## Task details
Write out every line of the material as it stands, apart from the pictures.

******************************

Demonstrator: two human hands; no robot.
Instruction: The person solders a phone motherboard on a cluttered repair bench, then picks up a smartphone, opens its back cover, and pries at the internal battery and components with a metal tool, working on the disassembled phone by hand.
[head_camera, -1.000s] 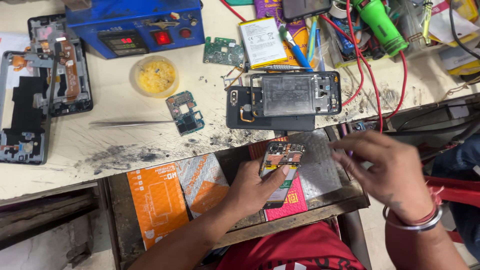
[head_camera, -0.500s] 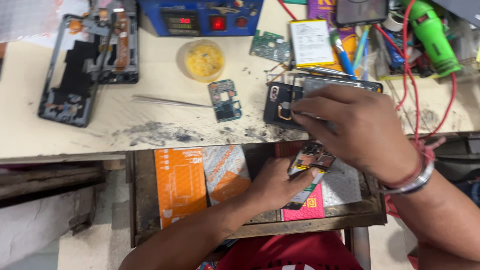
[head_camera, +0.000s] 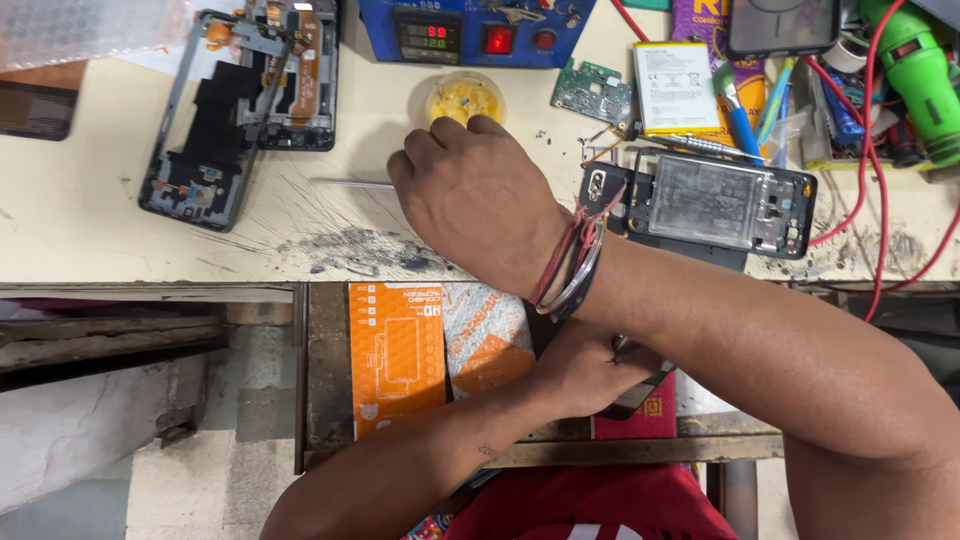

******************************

## Exercise answer
Demonstrator: two human hands; no robot.
Instruction: The person solders a phone motherboard on a cluttered repair bench, then picks up a smartphone, opens its back cover, and pries at the internal battery and components with a metal tool, working on the disassembled phone by hand.
[head_camera, -1.000s] 
[head_camera, -0.500s] 
[head_camera, +0.000s] 

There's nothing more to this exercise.